Support Questions
Find answers, ask questions, and share your expertise
Announcements
Alert: Welcome to the Unified Cloudera Community. Former HCC members be sure to read and learn how to activate your account here.

Merging Stream with Db Records (concatenate csv/json)

Highlighted

Merging Stream with Db Records (concatenate csv/json)

Expert Contributor

14724-untitled-drawing.png

Hi

I have a stream of events coming in via ActiveMQ. Each event is a CSV record. it contains values for

driverID, pickup time, Drop time, Cost, passenger count etc.

I have the driver information stored in a Database for example

driver id, driver name, age, gender, address, Driver vehicle, driving license details etc

I want to merge/concatenate the records coming in from ActiveMQ based on event.driverID= db.driverID. so at the end i will have records of the sort:

driverID, pickup time, Drop time, Cost, passenger count,driver name, age, gender, address, Driver vehicle, driving license details

Any suggestion how can i achieve this?

There are a few concerns that I have, it makes no sense to keep on querying the database for every streaming event.
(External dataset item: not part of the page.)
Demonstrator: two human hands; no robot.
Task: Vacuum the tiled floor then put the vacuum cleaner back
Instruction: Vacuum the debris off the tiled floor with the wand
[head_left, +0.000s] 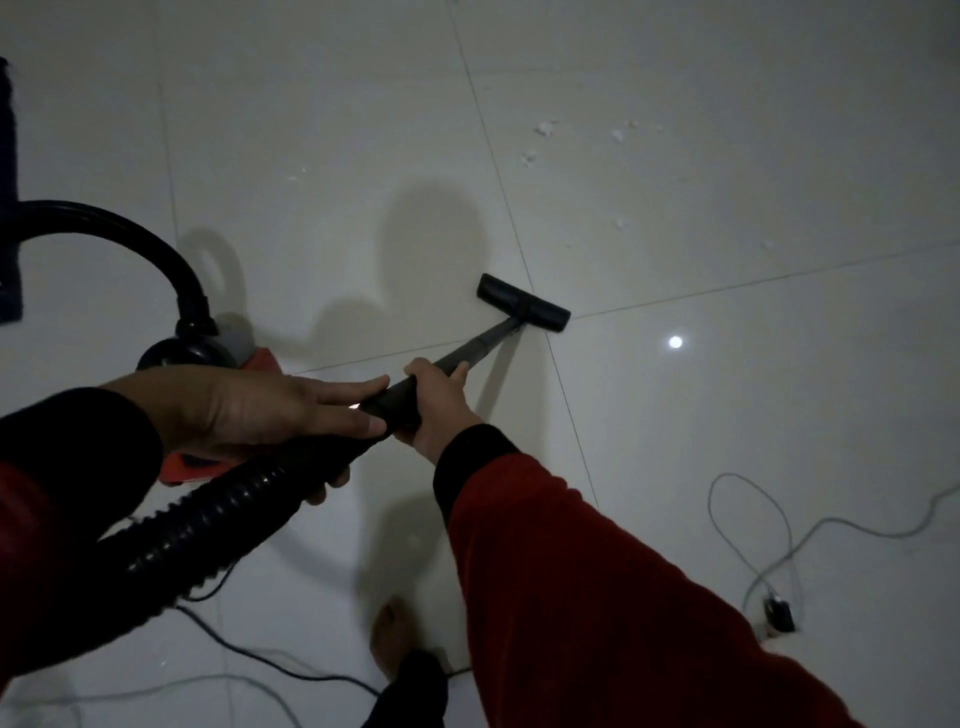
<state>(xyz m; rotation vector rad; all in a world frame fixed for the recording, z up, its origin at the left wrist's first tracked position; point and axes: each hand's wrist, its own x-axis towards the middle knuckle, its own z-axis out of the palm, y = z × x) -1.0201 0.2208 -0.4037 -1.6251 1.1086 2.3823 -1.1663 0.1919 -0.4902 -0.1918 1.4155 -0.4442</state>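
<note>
Right hand (439, 402) wrapped around the dark wand (480, 347) at centre frame, fingers curled shut on the tube. Left hand (270, 410) just left of it, palm down over the black ribbed hose (218, 512) where hose meets wand, fingers stretched forward and thumb underneath, loosely clasping that joint. Black floor head (522, 302) flat on the tiled floor (727, 415), right of centre, sitting over a crossing of grout lines. Orange and black vacuum cleaner body (208, 348) at middle left, partly hidden behind the left wrist, hose arching up from its top. White crumbs (545, 127) scattered in the upper right, well apart from the floor head. Grey cable (753, 519) looping at lower right, ending near a small dark plug (779, 614). Bare foot (392, 639) at bottom centre
</note>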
It makes more sense to get the entire db content fetched once and have it in NiFi as the streams come in and every event is then compared with this data.

6 REPLIES 6

Re: Merging Stream with Db Records (concatenate csv/json)

Expert Contributor

any suggestions guys?

Re: Merging Stream with Db Records (concatenate csv/json)

A "database lookup" processor does not exist in NiFi as of this answer; however there are some alternatives you can consider:

  1. https://community.hortonworks.com/questions/63960/etl-lookup-transformation-equivalent-in-nifi.html
  2. https://github.com/jfrazee/nifi-lookup-service
  3. InvokeScriptedProcessor (whose initialize() method would cache the table, and onTrigger() would do the lookup)
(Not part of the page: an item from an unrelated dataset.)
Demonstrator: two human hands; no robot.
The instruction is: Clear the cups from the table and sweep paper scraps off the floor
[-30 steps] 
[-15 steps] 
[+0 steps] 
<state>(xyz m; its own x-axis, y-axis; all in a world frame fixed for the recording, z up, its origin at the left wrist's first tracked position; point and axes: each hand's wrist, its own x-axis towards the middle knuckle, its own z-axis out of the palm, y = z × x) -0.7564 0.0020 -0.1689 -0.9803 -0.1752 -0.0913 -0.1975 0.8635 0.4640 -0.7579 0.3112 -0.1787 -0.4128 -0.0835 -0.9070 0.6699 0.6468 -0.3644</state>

Re: Merging Stream with Db Records (concatenate csv/json)

Expert Contributor

Thanks @Matt Burgess!

I am wondering the executesql accepts an incoming connection. After getting the csv and then converting it to JSON and then eventually extracting all the information in the attributes

These attributes will be available to the ExecuteSql processor if I direct the flow to it. Can i then use it to perform a query like

SELECT `driverinfo`.`idDriverInfo`, `driverinfo`.`DriverName`, `driverinfo`.`DriverAge`, `driverinfo`.`DriverLicence`, `driverinfo`.`DriverCar`, `driverinfo`.`DriverNationality`, `driverinfo`.`DriverRating` FROM `driverdb`.`driverinfo` WHERE `driverinfo`.`idDriverInfo`= ${id};

wwhere the ${id} is the attribute of the incoming flow file. In case the query is successful a new flow file will be generated? what will happen to the original flow flie?

Re: Merging Stream with Db Records (concatenate csv/json)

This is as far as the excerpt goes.